Wednesday, October 7, 2009

Mohave Shovel-Nosed Snake

I have only seen one Mohave shovel-nosed snake, which is a subspecies of the western shovel-nosed snake. It was the evening of May 3, 1993, driving the roads of Whitewater Canyon with Gregg Palmer. Gregg spotted it on the road at the entrance to the canyon, right next to the I-10 freeway. He spotted it on the road, from high up in a large pickup truck. From my position on the passenger side, I couldn't see a thing. They are small, between 11 and 17 inches in length. They are cream or yellowish in color, with 40 or more black bands (that do not connect on the underside). They usually have no red crossbands between the black bands, where, by contrast, the Colorado Desert subspecies has red bands between the black bands and the black bands connect on the underside.

This shovel-nosed snake has very faint red markings between the black bands.


They are nocturnal and move rapidly through loose sand by wriggling, rather than tunneling. They have a narrow head with a flat-shovel-like snout (for which they get their name) and an inset lower jaw and nasal valves that enable their travel through sand.

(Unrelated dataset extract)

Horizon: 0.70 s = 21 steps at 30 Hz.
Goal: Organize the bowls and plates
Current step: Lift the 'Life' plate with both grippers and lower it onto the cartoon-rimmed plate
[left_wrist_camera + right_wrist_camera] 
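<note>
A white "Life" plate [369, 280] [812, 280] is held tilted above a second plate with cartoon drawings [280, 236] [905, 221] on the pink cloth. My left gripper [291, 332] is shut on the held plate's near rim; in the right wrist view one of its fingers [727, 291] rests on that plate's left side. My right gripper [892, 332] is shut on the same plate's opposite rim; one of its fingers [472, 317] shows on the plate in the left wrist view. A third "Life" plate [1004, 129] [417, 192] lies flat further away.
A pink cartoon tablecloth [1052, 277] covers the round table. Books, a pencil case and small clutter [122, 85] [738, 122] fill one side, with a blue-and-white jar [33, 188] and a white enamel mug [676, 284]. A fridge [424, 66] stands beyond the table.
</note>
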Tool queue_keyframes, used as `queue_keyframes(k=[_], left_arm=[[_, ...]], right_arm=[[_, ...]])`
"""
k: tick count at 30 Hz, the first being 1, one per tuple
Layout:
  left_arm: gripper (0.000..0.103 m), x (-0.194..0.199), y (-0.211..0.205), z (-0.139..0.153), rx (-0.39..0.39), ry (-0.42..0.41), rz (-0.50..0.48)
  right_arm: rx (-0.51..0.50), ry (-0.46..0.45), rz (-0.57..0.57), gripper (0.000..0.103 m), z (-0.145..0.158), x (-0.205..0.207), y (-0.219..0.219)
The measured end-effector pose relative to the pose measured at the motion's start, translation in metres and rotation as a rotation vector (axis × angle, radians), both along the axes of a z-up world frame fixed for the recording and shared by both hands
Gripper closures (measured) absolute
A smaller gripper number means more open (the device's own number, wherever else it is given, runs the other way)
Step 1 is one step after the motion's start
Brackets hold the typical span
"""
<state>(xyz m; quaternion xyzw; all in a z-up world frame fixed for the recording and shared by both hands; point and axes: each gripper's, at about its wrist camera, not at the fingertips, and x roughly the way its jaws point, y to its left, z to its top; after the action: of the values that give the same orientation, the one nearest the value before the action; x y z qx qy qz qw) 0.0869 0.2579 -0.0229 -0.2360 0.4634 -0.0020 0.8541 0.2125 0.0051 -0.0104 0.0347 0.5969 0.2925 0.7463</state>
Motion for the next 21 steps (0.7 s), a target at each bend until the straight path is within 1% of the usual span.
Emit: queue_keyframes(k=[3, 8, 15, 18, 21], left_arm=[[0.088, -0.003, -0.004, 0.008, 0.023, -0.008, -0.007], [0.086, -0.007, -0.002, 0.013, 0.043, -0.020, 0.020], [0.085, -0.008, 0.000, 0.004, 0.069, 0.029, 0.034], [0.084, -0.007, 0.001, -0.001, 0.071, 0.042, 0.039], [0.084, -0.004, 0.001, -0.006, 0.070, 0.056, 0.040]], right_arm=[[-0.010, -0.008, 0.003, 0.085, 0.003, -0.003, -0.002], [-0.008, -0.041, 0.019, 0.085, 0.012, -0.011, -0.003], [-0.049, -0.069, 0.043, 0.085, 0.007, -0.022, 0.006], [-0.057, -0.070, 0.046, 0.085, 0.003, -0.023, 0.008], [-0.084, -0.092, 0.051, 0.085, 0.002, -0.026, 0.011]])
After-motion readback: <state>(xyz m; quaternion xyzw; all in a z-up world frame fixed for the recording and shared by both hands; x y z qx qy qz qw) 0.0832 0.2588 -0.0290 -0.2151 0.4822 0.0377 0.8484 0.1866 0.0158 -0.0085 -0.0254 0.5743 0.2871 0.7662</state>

They eat insects, scorpions, spiders, centipedes, larval insects and moths, often while the snake is traveling through the sand. The picture below gives an idea of how small the snake is if does a figure-8 around my fingers.

They are found in central Southern California in the deserts up to the bases of the mountains. They are also found in a small portion of southern Nevada and north eastern Arizona. The picture below shows the underside.


6 comments:

  1. Can I just say that Animal Planet has NOTHING on you, Boy! You could write a book, do a TV show, film a movie. You are the Ken Burns of reptiles and mammals.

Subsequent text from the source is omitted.